滋賀県は全国有数のトンボの生息地で、滋賀県の湖東地域には79種のトンボの生息が確認されています。また、トンボはその生態により水とのかかわりも深く、環境の健全性を表す指標種とされています。
「トンボ79大作戦!」では、探す、守る、知らせる、の三つの作戦を掲げています。「探す」取り組みでは、2016~17年度の調査で、各事業所の敷地ならびに周辺地域で56種のトンボの生息を確認しました。「守る」取り組みでは、各社が“推しトンボ”を決め、保全活動を実施しています。「知らせる」取り組みでは、滋賀県立琵琶湖博物館でのパネル展示や各種セミナーでの活動発表を行いました。
一連の取り組みの成果と発展性が認められ、滋賀県主催の「平成29年度 しが生物多様性大賞」を受賞することができました。また、国連生物多様性の10年日本委員会の認定連携事業にも選ばれました。
今後も地域、行政、専門家との連携を図りながら、湖東地域の生物多様性保全に取り組みます。

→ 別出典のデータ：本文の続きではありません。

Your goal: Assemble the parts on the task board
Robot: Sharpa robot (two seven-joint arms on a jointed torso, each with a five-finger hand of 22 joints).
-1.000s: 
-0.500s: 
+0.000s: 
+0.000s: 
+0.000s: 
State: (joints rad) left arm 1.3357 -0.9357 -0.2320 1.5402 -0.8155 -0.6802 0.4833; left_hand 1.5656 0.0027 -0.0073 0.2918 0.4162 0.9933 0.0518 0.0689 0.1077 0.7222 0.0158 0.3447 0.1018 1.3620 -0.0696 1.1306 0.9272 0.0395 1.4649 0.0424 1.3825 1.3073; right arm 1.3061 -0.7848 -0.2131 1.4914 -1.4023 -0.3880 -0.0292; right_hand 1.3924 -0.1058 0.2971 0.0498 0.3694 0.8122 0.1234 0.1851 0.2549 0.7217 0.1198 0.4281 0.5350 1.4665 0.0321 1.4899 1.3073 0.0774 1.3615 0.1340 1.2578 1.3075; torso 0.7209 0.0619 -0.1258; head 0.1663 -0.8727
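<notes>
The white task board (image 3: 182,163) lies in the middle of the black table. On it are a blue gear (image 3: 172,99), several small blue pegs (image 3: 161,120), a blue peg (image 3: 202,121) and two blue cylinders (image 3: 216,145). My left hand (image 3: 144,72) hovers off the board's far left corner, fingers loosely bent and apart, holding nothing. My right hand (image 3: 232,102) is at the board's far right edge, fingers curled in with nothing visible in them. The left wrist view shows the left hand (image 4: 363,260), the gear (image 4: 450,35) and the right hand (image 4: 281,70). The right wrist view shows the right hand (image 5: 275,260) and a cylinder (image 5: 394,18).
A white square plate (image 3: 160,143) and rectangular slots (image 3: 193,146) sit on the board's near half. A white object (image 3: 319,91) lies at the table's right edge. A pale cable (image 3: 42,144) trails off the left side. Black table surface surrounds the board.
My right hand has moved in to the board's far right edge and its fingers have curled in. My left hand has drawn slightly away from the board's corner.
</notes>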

守山製造所内での専門家と従業員によるトンボの生息状況調査
滋賀県立琵琶湖博物館でのパネル展示
しが生物多様性大賞授賞式

延岡・日向地区の取り組み
第2回「あさひの森in速日の峰」植樹祭を開催

2018年4月7日、延岡支社は、同支社のある宮崎県延岡市の北方町速日の峰で「第2回あさひの森in速日の峰」植林活動を行いました。当社は、2007年から、宮崎県が推進する「企業の森づくり」制度を活用して2007年から植樹活動を進めており、これまでに宮崎県日之影町で20ha、と高千穂町で20 ha、五ヶ瀬町で1 ha、延岡市北方町で2 haの計43 ha余りの山林を、スギ・ヒノキなどの人工林から、広葉樹を主体とした自然林へと戻してきました。
今回の植樹祭は、北方町速日の峰の町有林1 haに、ヤマザクラ800本、ケヤキ500本、カエデ500本、山栗200本といった広葉樹の苗2,000本を丁寧に植えました。 当日は寒の戻りで時折吹雪交じりの天候のもと、当社グループの従業員・家族、旭化成OB、AJS(株)、市内の関連企業、旭中学校などから総勢約450人が参加しました。
延岡市、北方町、延岡地区森林組合の皆様をはじめ、スタッフ・関係者の協力のおかげで、開会式、吹雪の中の植樹、昼食と特産品販売、抽選会と、記憶に残る植樹祭になりました。